The number of drinks consumed per day alone is not a sufficient criterion to use when trying to diagnose someone with an Alcohol Use Disorder (AUD). Alcoholism is a complex issue characterised by a range of behavioural, physical, and psychological factors. It’s during this period that peer support becomes invaluable; it helps to know that others are experiencing similar struggles or have overcome them already. After the interviews, the clients were asked whether they would https://ecosoberhouse.com/ allow renewed contact after five years, and they all gave their permission. The majority of those not interviewed were impossible to reach via the contact information available (the five-year-old telephone number did not work, and no number was found in internet searches). Dr. Stanton Peele, recognized as one of the world’s leading addiction experts, developed the Life Process Program after decades of research, writing, and treatment about and for people with addictions.

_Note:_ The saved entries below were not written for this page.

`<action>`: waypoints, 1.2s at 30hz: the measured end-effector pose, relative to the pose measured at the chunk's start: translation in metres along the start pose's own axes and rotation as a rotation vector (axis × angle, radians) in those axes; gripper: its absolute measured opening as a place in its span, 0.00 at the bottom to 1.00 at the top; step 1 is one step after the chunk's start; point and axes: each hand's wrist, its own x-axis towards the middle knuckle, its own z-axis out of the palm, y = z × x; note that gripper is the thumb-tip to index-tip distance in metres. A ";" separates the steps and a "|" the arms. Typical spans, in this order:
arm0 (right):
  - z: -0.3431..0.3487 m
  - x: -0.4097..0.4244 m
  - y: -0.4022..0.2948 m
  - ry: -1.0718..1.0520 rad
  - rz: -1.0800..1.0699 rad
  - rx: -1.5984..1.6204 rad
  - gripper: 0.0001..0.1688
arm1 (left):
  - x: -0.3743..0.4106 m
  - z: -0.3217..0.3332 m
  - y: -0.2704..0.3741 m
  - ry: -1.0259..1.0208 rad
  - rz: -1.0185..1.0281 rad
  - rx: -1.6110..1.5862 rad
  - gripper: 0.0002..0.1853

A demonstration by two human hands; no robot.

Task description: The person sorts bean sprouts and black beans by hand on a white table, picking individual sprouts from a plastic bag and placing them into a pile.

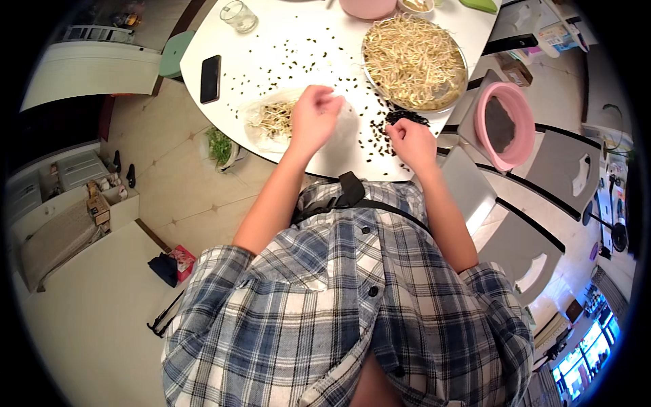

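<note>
My left hand (pixel 316 121) is over the white table (pixel 325 157), its fingers bent towards the thumb. I cannot make out anything between them. Just left of it, a small heap of bean sprouts (pixel 276 120) lies on a clear plastic bag (pixel 254 135). My right hand (pixel 416 145) is curled low near the table's right edge, fingertips beside scattered dark seed hulls (pixel 379 135). Whether it holds one is hidden. A denser dark pile (pixel 404 117) lies just beyond it. Farther off, a round metal tray (pixel 454 108) is heaped with long pale sprouts (pixel 414 61).
A phone (pixel 210 79) and a drinking glass (pixel 239 18) are on the table's left. A pink container (pixel 368 7) and a small bowl (pixel 417 5) stand at the far side. At right, a pink basin (pixel 526 122) rests on a grey chair (pixel 470 122). A potted plant (pixel 219 146) stands below left.
</note>
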 end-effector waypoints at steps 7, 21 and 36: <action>0.012 0.014 -0.018 0.068 0.029 -0.123 0.09 | -0.019 -0.083 -0.064 0.145 -0.180 0.606 0.17; 0.019 0.011 -0.034 0.158 -0.018 0.021 0.08 | 0.016 -0.099 -0.094 0.109 0.148 0.870 0.03; 0.029 0.017 -0.039 0.258 -0.240 0.090 0.08 | -0.001 -0.125 -0.011 -0.197 -0.337 -0.482 0.09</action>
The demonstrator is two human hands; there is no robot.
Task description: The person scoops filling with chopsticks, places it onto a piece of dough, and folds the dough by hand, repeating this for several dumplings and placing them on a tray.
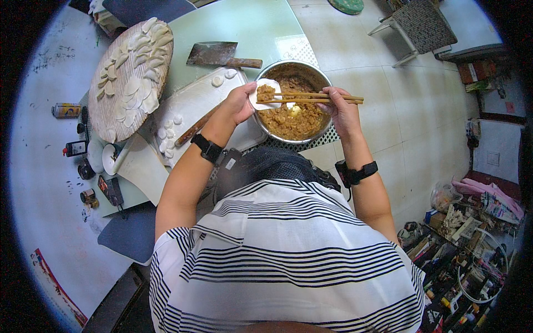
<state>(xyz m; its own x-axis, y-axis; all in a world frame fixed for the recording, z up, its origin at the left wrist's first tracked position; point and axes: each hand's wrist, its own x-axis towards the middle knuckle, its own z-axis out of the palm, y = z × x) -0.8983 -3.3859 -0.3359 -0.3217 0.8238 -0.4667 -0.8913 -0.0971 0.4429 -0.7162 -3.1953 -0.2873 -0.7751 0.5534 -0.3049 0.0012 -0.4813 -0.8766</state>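
Observation:
My left hand [241, 103] holds a round dough wrapper [272, 86] over the left rim of a steel bowl [300, 141]. A lump of minced filling [265, 91] lies on the wrapper. In my right hand [342, 109] is a pair of wooden chopsticks [308, 100], level above the bowl, their tips at the lump. More brown filling [300, 125] fills the bowl, with a pale spoon-like piece [295, 110] partly sunk in it. Left of the bowl, a floured board [200, 106] carries a rolling pin [198, 125] and several small dough pieces [168, 133].
A round tray [120, 83] at the left bears folded dumplings [150, 50] and flat wrappers [135, 98]. A cleaver [214, 54] lies on the glass table [233, 21] beyond the board. Jars, a can [66, 110] and a small bowl [110, 158] stand farther left.

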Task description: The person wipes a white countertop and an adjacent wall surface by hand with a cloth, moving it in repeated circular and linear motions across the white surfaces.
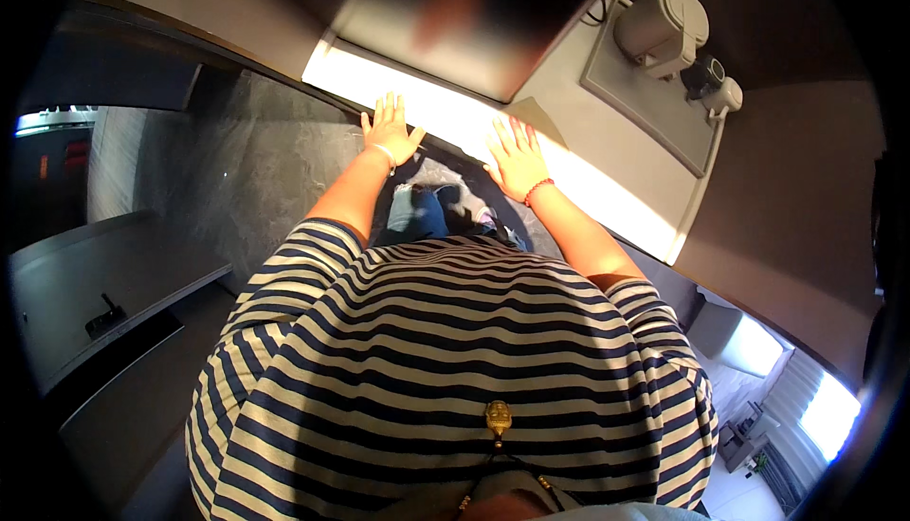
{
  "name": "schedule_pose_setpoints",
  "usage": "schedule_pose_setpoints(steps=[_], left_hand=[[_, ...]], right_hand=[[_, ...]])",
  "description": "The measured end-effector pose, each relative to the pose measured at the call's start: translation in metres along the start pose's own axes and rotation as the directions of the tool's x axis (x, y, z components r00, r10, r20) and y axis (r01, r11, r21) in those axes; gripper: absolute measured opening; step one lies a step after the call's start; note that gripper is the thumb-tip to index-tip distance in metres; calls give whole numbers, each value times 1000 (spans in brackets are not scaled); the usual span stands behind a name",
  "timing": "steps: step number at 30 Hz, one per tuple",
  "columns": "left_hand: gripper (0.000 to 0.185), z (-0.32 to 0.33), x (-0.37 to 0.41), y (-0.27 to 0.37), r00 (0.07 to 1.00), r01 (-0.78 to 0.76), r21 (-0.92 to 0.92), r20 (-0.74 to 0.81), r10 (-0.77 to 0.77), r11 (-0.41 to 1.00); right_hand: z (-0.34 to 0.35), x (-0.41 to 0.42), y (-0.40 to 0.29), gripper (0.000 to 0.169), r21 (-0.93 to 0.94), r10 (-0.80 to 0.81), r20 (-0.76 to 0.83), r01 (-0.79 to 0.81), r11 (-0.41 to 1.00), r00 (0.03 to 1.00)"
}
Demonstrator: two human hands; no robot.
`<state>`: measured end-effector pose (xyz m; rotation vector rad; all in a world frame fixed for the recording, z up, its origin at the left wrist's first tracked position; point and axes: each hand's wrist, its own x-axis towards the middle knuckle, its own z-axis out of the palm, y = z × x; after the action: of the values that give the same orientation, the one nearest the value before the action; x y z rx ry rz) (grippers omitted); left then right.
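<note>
Both palms face down at the near edge of a pale countertop (604,197), where a strong band of light falls. My left hand (388,128) has its fingers spread at the edge and wears a thin bracelet on the wrist. To its right, my right hand (519,158) also lies with spread fingers, a red beaded bracelet (538,192) behind it. Neither hand holds anything. Just past my right fingertips lies a flat, thin greenish-grey piece (544,119), whose kind I cannot tell.
Farther right on the counter, a grey tray (640,105) bears a cream electric hot-water pot (657,27), a dark glass or cup (700,76) and a small white container (725,96). Brown panels (782,187) flank the counter. Grey marbled floor (284,144) and a dark cabinet (114,272) lie to my left.
</note>
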<state>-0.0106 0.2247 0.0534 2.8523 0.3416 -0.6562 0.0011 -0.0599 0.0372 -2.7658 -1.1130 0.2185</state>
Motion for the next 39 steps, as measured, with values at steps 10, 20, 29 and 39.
schedule_pose_setpoints(steps=[10,20,29,39], left_hand=[[77,-23,12,-61,912,-399,-242,-5,410,884],[75,-62,51,-185,909,-416,-167,-96,405,894],[75,-65,58,-208,758,-632,-178,-347,552,755],[87,-62,67,-192,837,-536,-272,-291,462,799]], right_hand=[[2,96,-62,73,21,-32,-23,33,999,999],[7,231,-144,83,54,38,-73,-34,998,997],[19,303,-194,84,197,221,-7,-215,957,975],[18,248,-193,74,96,-52,-11,53,994,999]])
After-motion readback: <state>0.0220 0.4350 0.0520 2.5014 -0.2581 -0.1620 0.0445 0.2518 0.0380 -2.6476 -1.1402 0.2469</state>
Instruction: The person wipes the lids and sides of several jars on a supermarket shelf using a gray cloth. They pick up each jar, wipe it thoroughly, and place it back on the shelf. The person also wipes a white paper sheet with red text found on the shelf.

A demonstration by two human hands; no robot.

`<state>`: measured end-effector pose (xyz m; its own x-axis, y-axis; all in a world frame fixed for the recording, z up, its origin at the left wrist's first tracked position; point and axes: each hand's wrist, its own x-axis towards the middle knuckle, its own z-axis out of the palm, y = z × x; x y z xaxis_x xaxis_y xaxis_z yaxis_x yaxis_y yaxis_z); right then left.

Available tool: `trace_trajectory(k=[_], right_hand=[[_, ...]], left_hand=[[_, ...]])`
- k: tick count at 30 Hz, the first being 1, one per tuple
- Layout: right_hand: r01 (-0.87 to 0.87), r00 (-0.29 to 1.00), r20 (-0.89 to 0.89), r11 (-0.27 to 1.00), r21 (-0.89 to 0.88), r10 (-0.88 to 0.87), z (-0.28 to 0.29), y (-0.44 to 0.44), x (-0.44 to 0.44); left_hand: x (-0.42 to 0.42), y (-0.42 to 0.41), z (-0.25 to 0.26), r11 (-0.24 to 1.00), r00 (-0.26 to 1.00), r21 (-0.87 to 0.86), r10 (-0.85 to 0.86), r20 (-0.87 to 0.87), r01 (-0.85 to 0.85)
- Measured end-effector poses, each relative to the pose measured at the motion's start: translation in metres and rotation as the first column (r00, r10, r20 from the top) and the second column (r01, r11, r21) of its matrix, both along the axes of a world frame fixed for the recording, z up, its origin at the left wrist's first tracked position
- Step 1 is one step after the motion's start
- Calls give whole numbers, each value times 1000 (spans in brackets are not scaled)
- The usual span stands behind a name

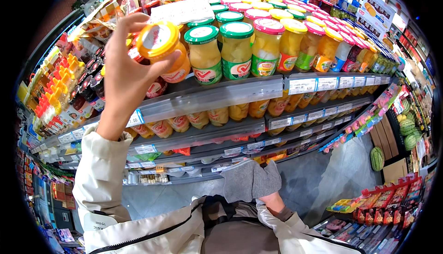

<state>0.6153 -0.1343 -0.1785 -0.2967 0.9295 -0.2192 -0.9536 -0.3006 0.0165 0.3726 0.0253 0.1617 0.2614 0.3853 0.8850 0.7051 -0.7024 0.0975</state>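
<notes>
My left hand (128,70) grips a glass jar of orange fruit with a yellow lid (159,39) at the front of the top shelf, its lid tilted towards me. Right of it stand a green-lidded jar of pale fruit (203,55), a second green-lidded jar (236,48) and a pink-lidded jar (265,46). A white paper (183,10) lies over jars behind. Low before my body, a grey cloth (251,179) covers my right hand (271,200); only the heel of the hand and the wrist show, and its fingers are hidden.
Several lower shelves with price tags (280,123) hold more jars. Dark-lidded jars (88,88) and red and yellow-topped packages (59,91) fill the left side. A watermelon (377,159) sits at the right by a wooden crate. Red snack packs (387,202) stand at the lower right.
</notes>
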Motion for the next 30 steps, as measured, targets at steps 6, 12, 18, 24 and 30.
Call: trace_trajectory(k=[6,12,18,24,30], right_hand=[[-8,996,-91,1000,15,9,13,-8,-1],[158,893,388,966,206,-228,60,-7,-4],[-585,-281,713,704,403,-642,113,-12,-46],[-575,-146,955,807,130,-257,78,-8,-32],[-650,-43,996,759,35,-82,53,-15,-18]], left_hand=[[4,-60,-9,981,951,-7,-186,247,193],[29,-127,-145,724,848,-584,-3,530,368],[61,-150,-250,472,461,-622,420,782,625],[68,-163,-270,406,517,-670,430,740,621],[74,-184,-291,354,498,-681,483,720,641]])
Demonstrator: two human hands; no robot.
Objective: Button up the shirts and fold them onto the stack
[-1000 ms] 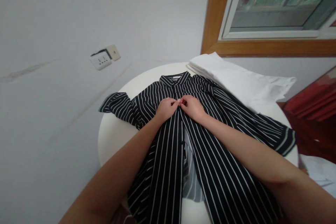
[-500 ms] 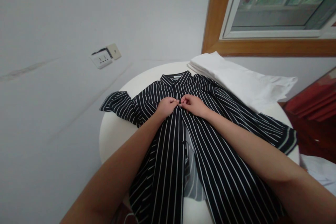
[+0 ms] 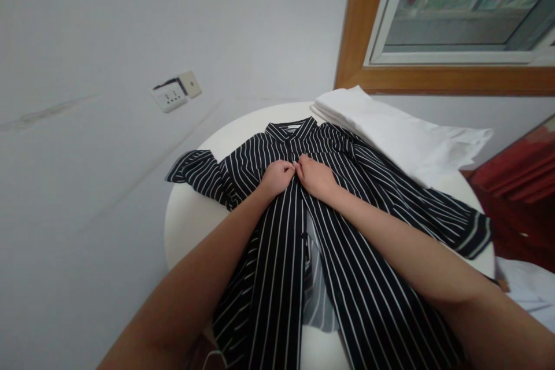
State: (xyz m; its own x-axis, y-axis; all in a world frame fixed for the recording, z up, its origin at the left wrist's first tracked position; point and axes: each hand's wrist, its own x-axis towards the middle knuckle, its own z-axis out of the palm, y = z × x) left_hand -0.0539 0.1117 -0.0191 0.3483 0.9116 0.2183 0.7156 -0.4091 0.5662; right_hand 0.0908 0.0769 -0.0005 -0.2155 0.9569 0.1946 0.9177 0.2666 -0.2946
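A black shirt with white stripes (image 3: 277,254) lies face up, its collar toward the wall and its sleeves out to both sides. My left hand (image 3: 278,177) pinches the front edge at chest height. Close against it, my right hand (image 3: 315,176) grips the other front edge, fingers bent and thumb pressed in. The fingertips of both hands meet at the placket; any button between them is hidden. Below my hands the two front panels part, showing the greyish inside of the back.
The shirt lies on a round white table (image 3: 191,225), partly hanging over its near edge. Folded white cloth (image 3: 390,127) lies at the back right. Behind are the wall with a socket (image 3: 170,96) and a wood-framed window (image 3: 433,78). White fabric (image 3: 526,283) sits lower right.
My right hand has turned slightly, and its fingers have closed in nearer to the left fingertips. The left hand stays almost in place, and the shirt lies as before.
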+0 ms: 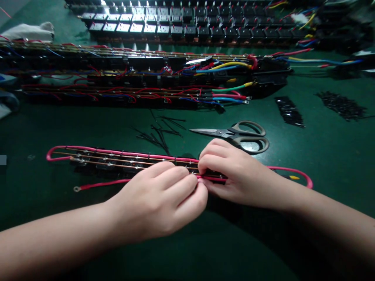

What Moderation Means in Practice

Abstinence benefits extend beyond just physical improvements though; they also encompass mental health improvements. Emotional resilience begins to grow as you learn new ways to cope with stress or anxiety without reaching for a drink. Your sobriety journey is personal, and what works best for you may not work as well for someone else. For instance, abstaining from alcohol can decrease the risk of liver disease, improve cognitive function, and enhance emotional resilience. Several said that starting drinking was preceded by concerns about whether an uncontrolled craving would occur.

controlled drinking vs abstinence

Indeed, about 95% of people with SUD say they do not need SUD treatment (SAMHSA, 2019a). Even among those who do perceive a need for treatment, less than half (40%) make any effort to get it (SAMHSA, 2019a). Although reducing practical barriers to treatment is essential, evidence suggests that these barriers do not fully account for low rates of treatment utilization. Instead, the literature indicates that most people with SUD do not want or need – or are not ready for – what the current treatment system is offering. On the one hand, so much advice focuses on moderation (engaging in bad behaviors sparingly) that it was ridiculed in the Oscar Wilde quote (“Everything in moderation, including moderation”).